Records to process Block Start

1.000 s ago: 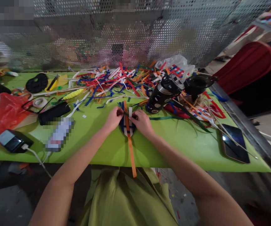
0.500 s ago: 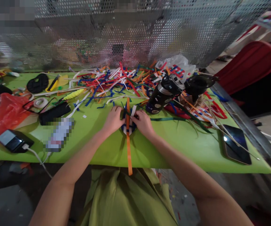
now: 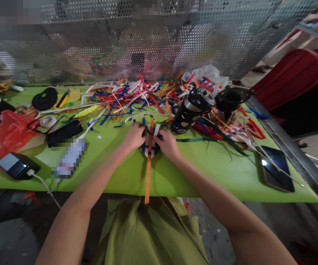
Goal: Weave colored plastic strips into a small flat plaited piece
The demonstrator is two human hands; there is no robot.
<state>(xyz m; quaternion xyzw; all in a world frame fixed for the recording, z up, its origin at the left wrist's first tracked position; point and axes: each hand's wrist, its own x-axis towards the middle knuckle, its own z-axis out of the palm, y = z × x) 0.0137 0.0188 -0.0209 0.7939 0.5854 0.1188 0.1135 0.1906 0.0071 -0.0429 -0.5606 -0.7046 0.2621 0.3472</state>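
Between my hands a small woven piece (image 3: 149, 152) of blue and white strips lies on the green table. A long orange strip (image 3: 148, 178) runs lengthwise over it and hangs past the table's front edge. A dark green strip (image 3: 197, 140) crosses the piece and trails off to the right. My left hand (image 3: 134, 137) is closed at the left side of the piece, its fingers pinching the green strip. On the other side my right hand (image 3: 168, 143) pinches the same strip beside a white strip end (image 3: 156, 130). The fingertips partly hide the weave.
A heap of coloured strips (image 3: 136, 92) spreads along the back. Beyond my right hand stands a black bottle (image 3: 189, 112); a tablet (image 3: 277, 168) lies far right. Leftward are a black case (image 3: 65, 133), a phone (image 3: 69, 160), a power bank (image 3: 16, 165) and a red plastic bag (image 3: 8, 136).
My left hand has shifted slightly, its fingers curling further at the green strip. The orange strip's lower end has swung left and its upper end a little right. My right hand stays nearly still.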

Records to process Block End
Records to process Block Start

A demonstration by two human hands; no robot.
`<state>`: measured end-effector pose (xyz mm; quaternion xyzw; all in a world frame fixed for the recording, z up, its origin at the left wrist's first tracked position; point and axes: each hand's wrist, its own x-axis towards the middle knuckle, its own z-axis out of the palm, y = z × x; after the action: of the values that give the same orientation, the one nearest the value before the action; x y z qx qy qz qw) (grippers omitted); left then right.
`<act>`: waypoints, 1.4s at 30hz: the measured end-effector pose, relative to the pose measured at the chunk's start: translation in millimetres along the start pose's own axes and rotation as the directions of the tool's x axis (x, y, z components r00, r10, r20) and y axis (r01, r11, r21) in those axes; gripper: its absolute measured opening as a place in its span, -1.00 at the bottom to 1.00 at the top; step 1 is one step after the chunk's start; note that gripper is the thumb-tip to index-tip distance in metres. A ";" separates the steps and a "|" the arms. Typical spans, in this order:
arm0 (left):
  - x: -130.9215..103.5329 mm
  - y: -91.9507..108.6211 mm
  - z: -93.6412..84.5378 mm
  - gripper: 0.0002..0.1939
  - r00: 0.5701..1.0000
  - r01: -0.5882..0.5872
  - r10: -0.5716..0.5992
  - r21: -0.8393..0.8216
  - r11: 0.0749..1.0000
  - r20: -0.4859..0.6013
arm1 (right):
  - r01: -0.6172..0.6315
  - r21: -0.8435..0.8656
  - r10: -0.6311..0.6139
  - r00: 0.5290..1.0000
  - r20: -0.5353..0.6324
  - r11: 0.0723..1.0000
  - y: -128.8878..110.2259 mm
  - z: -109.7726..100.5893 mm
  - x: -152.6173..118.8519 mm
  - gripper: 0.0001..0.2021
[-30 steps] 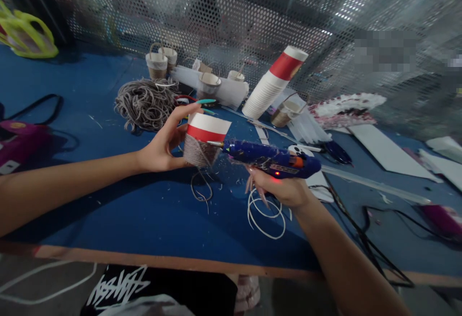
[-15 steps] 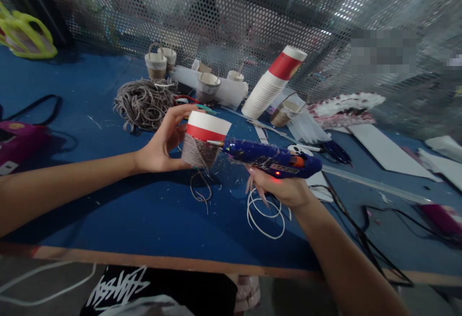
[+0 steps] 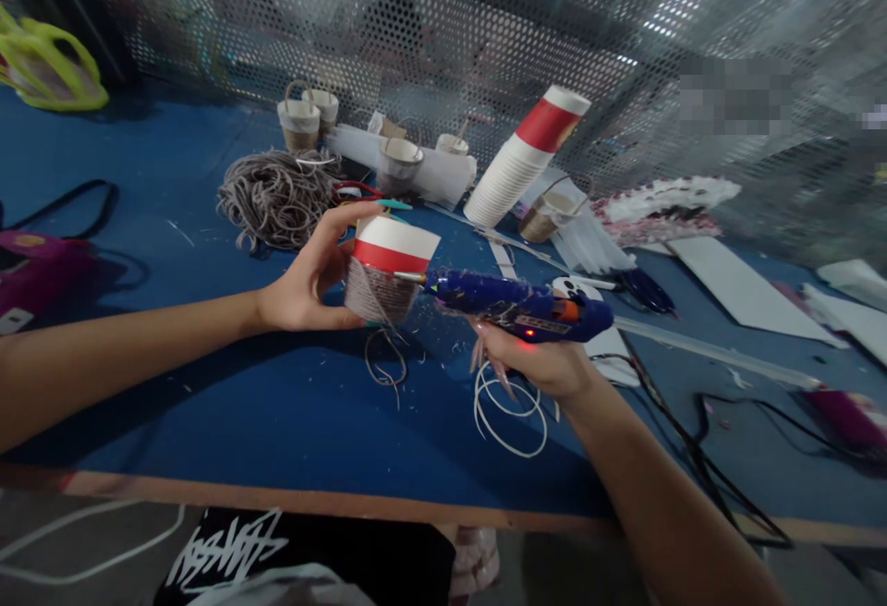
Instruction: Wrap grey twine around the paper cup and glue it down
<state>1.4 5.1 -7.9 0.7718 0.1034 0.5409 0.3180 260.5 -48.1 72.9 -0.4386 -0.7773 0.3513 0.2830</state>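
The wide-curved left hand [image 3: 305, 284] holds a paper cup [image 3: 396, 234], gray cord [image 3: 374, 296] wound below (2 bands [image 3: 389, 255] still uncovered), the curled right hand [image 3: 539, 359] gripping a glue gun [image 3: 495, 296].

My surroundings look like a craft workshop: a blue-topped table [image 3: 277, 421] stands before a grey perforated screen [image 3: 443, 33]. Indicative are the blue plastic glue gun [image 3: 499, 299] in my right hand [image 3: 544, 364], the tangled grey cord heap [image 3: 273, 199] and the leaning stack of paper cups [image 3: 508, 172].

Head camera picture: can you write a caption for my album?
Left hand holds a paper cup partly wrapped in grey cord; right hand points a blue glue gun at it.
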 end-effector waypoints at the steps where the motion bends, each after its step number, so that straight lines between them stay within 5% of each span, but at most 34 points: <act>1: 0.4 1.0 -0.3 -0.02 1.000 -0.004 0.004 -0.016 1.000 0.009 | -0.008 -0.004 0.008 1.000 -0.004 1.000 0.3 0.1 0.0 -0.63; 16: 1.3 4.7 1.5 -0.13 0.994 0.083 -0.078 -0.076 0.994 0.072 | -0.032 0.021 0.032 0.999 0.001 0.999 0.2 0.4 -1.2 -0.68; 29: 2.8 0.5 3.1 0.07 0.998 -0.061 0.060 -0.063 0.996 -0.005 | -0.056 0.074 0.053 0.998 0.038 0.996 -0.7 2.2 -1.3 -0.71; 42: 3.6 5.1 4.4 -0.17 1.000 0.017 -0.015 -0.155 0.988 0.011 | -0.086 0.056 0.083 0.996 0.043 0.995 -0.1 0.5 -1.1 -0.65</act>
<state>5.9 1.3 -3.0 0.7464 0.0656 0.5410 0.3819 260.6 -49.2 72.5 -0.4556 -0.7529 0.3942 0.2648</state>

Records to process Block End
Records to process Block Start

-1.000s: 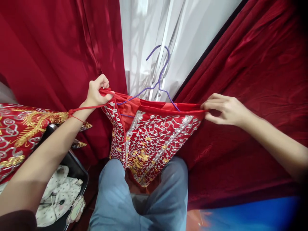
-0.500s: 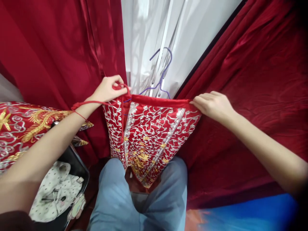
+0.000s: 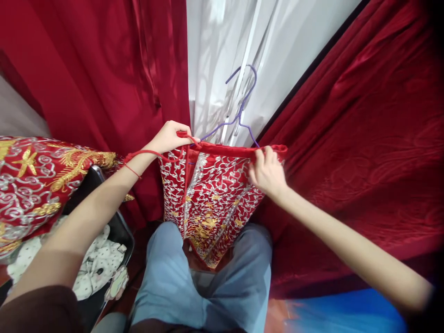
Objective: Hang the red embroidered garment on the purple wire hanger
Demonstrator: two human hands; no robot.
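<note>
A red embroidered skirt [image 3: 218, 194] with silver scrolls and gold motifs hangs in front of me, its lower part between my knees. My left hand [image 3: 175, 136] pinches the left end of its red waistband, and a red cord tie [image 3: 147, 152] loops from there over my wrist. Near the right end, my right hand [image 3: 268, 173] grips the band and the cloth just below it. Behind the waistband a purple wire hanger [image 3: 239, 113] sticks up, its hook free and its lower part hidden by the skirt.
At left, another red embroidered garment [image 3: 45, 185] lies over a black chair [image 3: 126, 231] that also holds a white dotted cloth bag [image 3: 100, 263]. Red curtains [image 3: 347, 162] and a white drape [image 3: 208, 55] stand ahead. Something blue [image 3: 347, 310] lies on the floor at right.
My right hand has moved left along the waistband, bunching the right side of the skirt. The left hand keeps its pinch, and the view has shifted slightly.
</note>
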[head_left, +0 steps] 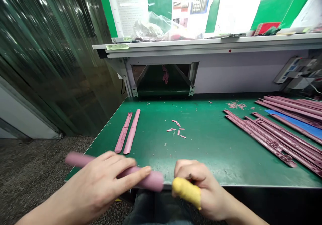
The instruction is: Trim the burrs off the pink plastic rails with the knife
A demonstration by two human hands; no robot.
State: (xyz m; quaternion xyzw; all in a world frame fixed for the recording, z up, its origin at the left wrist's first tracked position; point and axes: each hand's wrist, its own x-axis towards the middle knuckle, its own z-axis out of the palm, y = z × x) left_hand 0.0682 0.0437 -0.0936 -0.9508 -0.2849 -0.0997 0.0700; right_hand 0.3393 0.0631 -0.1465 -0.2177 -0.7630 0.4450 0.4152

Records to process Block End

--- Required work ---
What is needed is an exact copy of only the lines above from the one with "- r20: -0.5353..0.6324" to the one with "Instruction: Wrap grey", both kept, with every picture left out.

--- Finished exercise ---
  - r20: -0.5353..0.6324
  - r11: 0.0723..1.0000
  - y: -128.8878..110.2259 mm
  - z: -109.7726..100.5893 mm
  - x: -152.6173..118.8519 mm
  - gripper: 0.0001..0.2021
[-30 steps] 
[-15 steps] 
[+0 steps] 
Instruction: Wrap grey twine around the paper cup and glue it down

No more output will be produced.